## Exercise
Find every line with the string "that" in the material below and copy it.

## Records provided

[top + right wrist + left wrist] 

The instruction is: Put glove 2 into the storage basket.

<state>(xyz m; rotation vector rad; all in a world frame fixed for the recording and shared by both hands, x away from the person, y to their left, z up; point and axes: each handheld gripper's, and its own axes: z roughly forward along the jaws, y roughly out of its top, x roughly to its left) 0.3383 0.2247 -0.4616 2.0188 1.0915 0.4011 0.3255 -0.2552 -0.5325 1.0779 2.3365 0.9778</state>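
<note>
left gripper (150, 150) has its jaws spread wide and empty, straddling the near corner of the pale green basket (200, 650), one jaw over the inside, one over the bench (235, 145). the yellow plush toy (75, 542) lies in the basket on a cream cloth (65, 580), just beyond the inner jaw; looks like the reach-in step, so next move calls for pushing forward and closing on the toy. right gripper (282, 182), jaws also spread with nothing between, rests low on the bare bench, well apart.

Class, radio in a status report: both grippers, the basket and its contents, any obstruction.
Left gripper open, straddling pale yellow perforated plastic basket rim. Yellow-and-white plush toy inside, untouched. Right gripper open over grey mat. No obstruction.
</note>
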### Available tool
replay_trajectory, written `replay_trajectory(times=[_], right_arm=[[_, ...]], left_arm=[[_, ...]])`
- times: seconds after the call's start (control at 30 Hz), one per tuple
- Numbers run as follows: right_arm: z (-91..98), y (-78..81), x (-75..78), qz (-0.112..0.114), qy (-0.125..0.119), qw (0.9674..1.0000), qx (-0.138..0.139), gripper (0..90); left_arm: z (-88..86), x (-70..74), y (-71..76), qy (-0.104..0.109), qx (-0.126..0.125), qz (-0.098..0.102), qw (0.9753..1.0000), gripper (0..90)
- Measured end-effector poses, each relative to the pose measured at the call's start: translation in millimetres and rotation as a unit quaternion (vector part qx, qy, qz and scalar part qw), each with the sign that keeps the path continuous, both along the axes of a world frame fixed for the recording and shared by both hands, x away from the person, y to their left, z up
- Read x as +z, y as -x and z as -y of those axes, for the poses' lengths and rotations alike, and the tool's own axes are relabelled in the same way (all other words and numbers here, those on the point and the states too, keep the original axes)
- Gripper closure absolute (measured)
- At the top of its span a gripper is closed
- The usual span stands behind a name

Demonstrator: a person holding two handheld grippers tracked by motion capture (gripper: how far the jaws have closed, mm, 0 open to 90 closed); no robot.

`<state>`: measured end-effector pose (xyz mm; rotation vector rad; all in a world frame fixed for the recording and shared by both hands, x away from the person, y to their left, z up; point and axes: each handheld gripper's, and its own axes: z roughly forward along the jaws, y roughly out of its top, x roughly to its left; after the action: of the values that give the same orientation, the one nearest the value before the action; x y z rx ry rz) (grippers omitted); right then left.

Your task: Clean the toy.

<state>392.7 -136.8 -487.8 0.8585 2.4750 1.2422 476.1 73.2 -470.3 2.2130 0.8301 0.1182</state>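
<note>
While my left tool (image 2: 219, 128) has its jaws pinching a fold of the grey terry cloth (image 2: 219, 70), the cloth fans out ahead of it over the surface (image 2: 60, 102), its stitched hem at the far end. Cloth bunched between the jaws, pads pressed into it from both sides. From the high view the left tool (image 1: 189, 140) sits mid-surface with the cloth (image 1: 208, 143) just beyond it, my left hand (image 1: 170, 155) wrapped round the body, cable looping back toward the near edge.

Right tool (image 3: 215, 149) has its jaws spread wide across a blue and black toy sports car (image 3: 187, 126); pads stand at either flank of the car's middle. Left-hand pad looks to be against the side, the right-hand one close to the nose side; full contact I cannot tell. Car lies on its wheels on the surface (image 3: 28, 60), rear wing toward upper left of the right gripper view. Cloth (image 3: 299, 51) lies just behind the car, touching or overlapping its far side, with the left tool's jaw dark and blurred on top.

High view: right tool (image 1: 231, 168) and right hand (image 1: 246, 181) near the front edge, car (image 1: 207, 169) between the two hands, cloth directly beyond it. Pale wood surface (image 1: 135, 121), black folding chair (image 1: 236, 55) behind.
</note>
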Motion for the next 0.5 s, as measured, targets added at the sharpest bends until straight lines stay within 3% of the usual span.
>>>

## Output of the task
- Measured end-effector poses, each relative to the pose measured at the call's start: translation in millimetres and rotation as a unit quaternion (vector part qx, qy, qz and scalar part qw), each with the sign that keeps the path continuous, both along the axes of a world frame fixed for the recording and shared by both hands, x away from the person, y to their left, z up
`<state>`: measured end-effector pose (xyz mm; rotation vector rad; all in a world frame fixed for the recording and shared by both hands, x away from the person, y to their left, z up; point and axes: each handheld gripper's, and its own axes: z roughly forward along the jaws, y roughly out of its top, x roughly to its left; after the action: of the values that give the same orientation, the one nearest the value before the action; x y z rx ry rz) (grippers omitted); right then left.

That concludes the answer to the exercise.